■ **Exercise brief**:
Could you show each line of the records that contains the word "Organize"?

BEGIN Study material

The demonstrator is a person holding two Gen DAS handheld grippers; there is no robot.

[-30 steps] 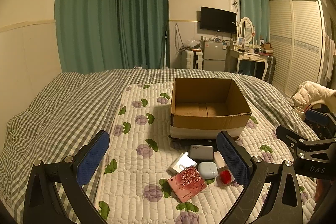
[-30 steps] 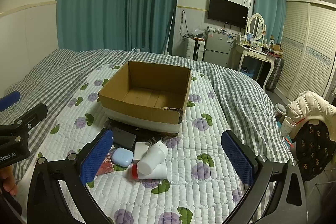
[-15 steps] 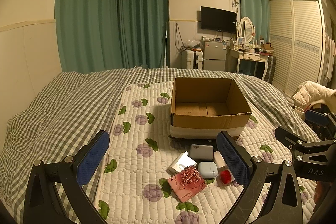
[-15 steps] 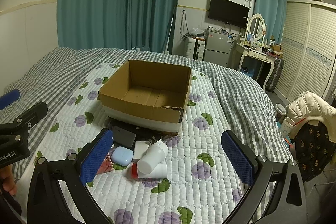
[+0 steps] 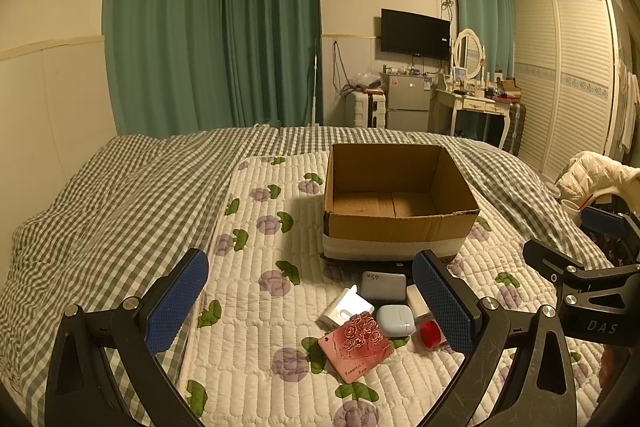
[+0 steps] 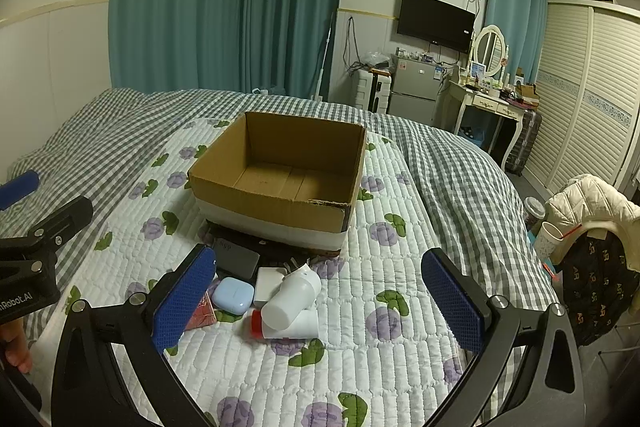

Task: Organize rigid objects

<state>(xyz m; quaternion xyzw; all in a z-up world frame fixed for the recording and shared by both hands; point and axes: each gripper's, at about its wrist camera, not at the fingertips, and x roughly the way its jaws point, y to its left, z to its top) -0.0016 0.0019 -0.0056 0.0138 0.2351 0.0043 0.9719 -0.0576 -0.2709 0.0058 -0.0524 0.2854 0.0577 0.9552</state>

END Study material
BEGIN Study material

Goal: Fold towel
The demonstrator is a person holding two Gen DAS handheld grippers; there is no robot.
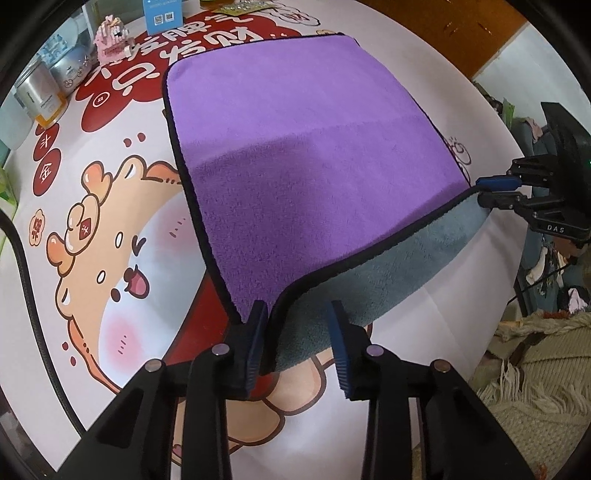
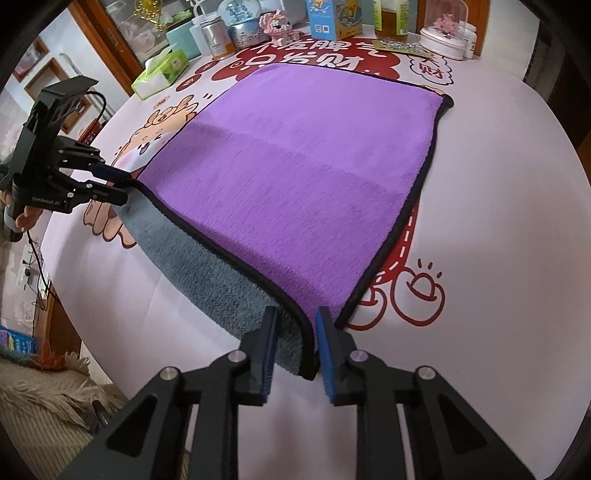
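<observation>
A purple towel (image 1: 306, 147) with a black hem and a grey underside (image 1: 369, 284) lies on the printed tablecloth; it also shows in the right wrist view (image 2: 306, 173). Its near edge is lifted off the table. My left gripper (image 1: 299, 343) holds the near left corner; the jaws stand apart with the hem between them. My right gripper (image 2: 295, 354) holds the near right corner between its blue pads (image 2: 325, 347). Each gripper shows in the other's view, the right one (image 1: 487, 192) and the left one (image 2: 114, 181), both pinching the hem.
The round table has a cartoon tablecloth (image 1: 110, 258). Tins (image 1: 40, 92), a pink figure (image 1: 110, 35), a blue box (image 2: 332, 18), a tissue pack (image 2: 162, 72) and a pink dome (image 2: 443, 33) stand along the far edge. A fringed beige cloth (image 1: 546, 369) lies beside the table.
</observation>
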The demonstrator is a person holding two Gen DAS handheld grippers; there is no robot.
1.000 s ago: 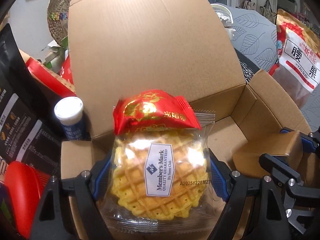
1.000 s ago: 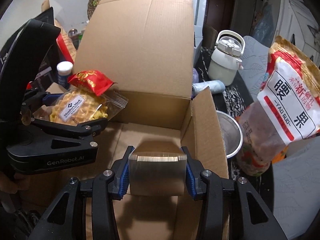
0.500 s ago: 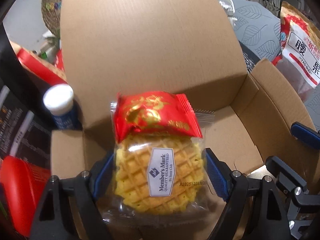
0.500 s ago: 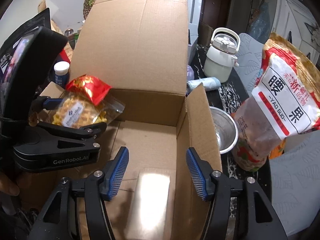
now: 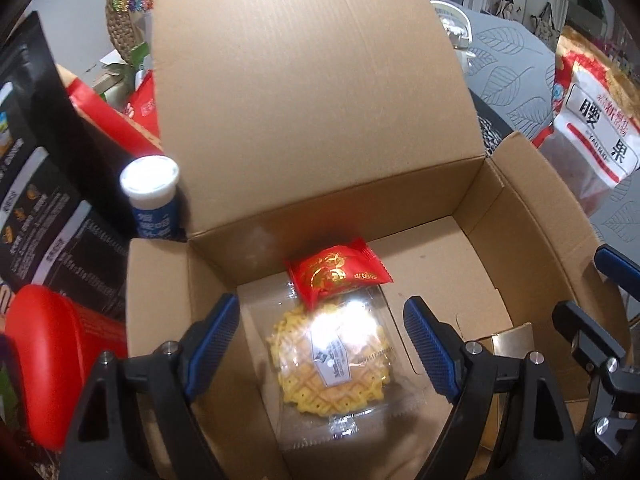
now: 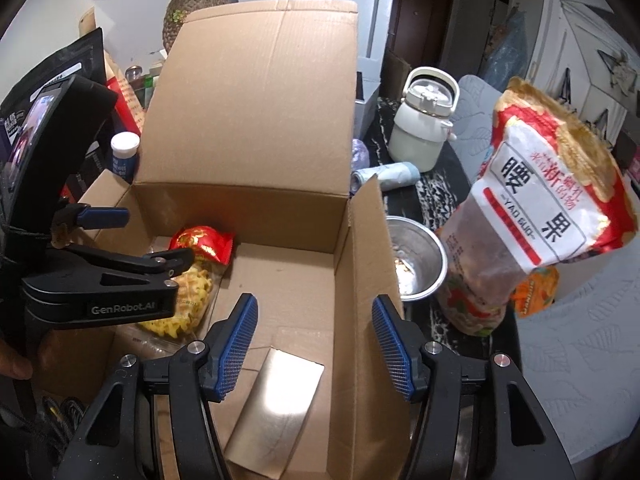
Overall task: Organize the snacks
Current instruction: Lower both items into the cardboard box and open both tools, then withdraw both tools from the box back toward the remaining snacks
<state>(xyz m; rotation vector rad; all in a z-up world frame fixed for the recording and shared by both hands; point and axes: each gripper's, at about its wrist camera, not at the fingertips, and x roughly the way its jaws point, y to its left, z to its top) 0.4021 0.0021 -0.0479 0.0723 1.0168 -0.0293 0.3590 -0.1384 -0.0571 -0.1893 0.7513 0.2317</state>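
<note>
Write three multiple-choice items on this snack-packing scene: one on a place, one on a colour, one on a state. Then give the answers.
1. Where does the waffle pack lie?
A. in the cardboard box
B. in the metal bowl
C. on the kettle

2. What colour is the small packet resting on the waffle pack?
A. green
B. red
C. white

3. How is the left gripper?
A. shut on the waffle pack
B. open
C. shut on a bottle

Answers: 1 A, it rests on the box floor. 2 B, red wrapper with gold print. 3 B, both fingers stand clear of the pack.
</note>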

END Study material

■ **Task result**:
Task: Organize rigid objects
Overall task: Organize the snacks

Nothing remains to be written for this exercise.